2.1 Preparation of materials

The sol–gel precursor solutions of Ni²⁺-doped magnesium aluminosilicate (Ni²⁺@MAS) were prepared based on stoichiometric proportions, with the individual components added stepwise during the synthesis process.

The starting materials for the synthesis of Ni²⁺@MAS nanoceramics included magnesium acetate (MgO), aluminum acetate (Al₂O₃), tetraethyl orthosilicate (SiO₂), ethanol (C₂H₅OH), hydrochloric acid (HCl), ethylenediamine (EDA), and nickel nitrate. Distilled water was added to facilitate hydrolysis. The chemical compositions of the Ni²⁺@MAS samples, expressed in mol%, are as follows: MAS-0Ni (MgO 10, Al₂O₃ 30, SiO₂ 50, and NiO 0), MAS-1Ni (MgO 10, Al₂O₃ 30, SiO₂ 44, and NiO 1), MAS-3Ni (MgO 10, Al₂O₃ 30, SiO₂ 42, and NiO 3), and MAS-5Ni (MgO 10, Al₂O₃ 30, SiO₂ 40, and NiO 5), with all samples nucleated with 10 mol% SiO₂. Sol–gel glass-ceramic nanospheres were prepared with fixed MgO : Al₂O₃ ratios and varying SiO₂ contents, and doped with NiO at the specified concentrations.

Magnesium acetate and aluminum acetate were dissolved in 25 mL of deionized water before the addition of 10 mL of ethylenediamine (EDA), which served as a chelating ligand to control the metal ion coordination. Tetraethoxysilane (TEOS) was dissolved in 20 mL of absolute ethanol and hydrochloric acid (2 : 0.3) with 5 mL of EDA. Then, magnesium-aluminum solutions were added gradually to the TEOS solution under continuous vigorous stirring for 25 min.

For the Ni-codoped samples, nickel nitrate dissolved in a distilled water/ethanol/EDA mixture (2 : 1 : 1) was added dropwise to a magnesium silicate solution under vigorous stirring for 40 min, corresponding to Ni/magnesium silicate ratios of 1–5 mol% at room temperature. Subsequently, the Al₂O₃ solution was introduced into the Ni/magnesium silicate mixture and stirred vigorously for an additional 80 min. The obtained sols were aged for 20 h, dried at 70 °C for 15 h, and finally calcined at 700 °C at a heating rate of 5 °C min. Fig. 1 shows the preparation steps of Ni²⁺@MAS glass-ceramic nanospheres.

Fig. 1 Preparation steps of the Ni²⁺@MAS glass-ceramic nanospheres.

2.2 Characterization

The Ni²⁺@MAS glass-ceramic nanospheres were examined using X-ray diffraction (XRD; XPERT-X) analysis with Cu Kα radiation. The crystallite size was calculated using Scherrer's equation^23,24 as follows:
where K(constant) = 0.89, λ = 1.5405 Å (Cu Kα radiation), and β is the full width at half maximum intensity (I) of the peaks obtained from XRD.

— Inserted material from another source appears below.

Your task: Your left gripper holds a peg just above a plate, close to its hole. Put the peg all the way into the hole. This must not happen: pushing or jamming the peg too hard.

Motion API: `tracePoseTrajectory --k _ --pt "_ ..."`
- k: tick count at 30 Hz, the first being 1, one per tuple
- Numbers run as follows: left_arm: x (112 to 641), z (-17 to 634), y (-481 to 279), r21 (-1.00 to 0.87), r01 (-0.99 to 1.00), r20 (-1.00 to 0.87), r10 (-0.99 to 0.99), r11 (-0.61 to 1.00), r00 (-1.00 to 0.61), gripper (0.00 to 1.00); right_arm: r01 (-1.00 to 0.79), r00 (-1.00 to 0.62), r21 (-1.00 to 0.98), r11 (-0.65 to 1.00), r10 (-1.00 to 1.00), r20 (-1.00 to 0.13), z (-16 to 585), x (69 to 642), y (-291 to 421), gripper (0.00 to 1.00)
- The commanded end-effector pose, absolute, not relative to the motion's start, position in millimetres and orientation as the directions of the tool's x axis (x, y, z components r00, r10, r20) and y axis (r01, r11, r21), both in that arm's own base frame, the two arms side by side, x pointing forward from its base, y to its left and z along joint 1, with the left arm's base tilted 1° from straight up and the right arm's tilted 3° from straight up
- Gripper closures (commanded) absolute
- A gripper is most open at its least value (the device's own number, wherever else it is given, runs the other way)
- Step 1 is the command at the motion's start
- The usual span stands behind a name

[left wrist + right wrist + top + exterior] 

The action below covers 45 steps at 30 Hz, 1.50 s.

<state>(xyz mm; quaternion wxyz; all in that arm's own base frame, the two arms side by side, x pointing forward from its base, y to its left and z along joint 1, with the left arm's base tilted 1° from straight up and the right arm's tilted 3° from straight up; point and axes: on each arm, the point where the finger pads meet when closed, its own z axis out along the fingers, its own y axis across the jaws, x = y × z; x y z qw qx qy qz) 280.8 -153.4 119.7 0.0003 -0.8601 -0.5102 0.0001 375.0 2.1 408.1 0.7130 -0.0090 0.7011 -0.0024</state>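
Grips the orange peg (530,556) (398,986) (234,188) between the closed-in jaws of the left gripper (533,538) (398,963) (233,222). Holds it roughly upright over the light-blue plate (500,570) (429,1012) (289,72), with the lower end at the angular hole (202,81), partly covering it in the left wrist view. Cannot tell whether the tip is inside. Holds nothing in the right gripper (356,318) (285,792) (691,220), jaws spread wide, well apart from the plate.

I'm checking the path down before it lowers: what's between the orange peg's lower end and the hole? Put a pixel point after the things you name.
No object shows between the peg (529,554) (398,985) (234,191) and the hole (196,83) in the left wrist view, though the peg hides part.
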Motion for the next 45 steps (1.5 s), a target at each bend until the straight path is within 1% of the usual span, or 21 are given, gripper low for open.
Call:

The particle nature of the prepared samples was studied using transmission electron microscopy (TEM, Tecnai T20) analysis. The particle size distribution was estimated from TEM micrographs by digital image analysis using the ImageJ software. The images were calibrated using the scale bar provided in the micrographs, and individual particle diameters were measured manually.

The FTIR spectra of the prepared samples were recorded in the range of 4000–200 cm⁻¹ using KBr pellets. For measuring the transmission and optical bandgap of Ni²⁺@MAS glass-ceramic nanospheres, UV-vis-diffuse reflectance spectroscopy (JASCO V550) analysis was employed. The optical band gap values were calculated using the Tauc method based on the diffuse reflectance spectra transformed via the Kubelka–Munk function.^25,26

2.3 Antibacterial assessment (agar diffusion assay)

The antimicrobial performance of the synthesized nanostructures (Ni(0), Ni (1), Ni (3), and Ni(5)) was evaluated against four pathogenic microorganisms using the agar well diffusion method.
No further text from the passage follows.